Dominik von Gunten. Theater Orchester Biel Solothurn.

Die Stimme der Kritik für Bümpliz und die Welt, 19. September 2015.

 

 

Von den drei Akten, die das Stück verlangt, hat Tasmin Oglesby nur den ersten geschrieben, wohl aus einer Mischung von Bequemlichkeit, Ideenlosigkeit und Angst. - Bequemlichkeit: Nach dem ersten Akt wäre die Autorin an die eigentliche, künstlerisch herausfordernde Arbeit gekommen. – Ideenlosigkeit: Nachdem das Publikum die Personen (Vater, Mutter, Tochter) kennenlernte, hätten die Akte 2 und 3 die Charaktere weiterentwickeln müssen (worin die eigentliche, künstlerisch herausfordernde Arbeit besteht). – Angst: Beim Zuendedenken der Schicksale bis zur "schlimmstmöglichen Wendung" (Dürrenmatt) hätten Autorin und Zuschauer den Boden des Vertrauten verloren, und sie wären in den Bereich des verstörend Neuen, Unheimlichen geraten, in dem die Kunst aber gerade liegt: "Der Künstler ist erst der wahre Künstler / wenn er durch und durch wahnsinnig ist ... Er darf nur kein Angsthase sein ... Aber welche Anstrengung" (Thomas Bernhard: Minetti).
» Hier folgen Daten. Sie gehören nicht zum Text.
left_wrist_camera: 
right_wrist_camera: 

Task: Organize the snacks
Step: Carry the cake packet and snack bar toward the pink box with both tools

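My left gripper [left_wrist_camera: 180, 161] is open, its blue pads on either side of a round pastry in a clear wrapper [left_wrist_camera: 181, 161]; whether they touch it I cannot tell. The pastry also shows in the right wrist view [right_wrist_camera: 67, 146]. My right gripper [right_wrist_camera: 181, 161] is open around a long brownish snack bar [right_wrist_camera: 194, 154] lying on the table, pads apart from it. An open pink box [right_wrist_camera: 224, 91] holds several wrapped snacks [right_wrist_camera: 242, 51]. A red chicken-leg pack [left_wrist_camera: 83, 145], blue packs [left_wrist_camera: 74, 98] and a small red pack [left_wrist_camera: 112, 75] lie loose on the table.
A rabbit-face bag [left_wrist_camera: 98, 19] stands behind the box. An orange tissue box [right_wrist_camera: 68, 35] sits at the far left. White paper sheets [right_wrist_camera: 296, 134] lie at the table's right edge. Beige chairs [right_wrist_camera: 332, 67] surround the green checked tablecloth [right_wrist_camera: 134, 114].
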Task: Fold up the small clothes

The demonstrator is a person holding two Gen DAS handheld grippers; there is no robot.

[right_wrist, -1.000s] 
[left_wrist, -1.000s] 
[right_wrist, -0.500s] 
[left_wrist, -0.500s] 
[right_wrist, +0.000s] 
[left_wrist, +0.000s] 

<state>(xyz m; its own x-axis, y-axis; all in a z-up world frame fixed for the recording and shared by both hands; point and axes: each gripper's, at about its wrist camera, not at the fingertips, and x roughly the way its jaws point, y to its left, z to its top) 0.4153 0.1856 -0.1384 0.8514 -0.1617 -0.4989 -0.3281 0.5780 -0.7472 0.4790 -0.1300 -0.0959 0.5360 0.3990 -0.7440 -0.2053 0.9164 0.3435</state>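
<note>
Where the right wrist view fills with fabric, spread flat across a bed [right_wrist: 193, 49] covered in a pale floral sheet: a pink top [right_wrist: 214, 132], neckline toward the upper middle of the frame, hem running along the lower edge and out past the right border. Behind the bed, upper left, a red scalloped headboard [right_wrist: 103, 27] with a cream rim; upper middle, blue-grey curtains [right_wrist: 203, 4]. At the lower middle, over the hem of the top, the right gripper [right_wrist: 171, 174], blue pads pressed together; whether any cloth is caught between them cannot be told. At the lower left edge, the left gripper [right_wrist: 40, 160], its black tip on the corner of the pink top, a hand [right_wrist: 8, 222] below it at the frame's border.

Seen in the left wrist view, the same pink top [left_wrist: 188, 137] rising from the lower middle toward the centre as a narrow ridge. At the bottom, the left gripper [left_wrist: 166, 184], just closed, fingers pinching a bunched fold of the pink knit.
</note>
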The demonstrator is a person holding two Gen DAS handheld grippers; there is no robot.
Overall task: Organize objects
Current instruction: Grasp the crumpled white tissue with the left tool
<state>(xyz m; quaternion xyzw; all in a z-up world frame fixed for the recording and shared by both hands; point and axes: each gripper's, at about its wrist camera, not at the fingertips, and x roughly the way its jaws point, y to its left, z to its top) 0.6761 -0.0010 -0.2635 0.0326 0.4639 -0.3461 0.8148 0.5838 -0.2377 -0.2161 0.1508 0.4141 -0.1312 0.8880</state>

In seiner fabelhaften "American Pastoral" ist Philipp Roth diesen Weg gegangen bei der Erkundung der Fährnisse eines Ehepaars mit pubertierender Tochter. Das ist Grösse. Tasmin Oglesby ist vor ihrer Aufgabe zurückgeschreckt. Oder sie hat sie nicht gesehen. Oder nicht zu bewältigen vermocht. Gleichviel: Das Stück, das drei Akte haben müsste, bricht nach der Exposition ab, und "Ephebiphobia (Angst vor Teenagern)" bleibt im Bereich des familienfreundlichen Unterhaltungstheaters, statt vorzudringen zum wahrhaft ernstzunehmenden Schauspiel.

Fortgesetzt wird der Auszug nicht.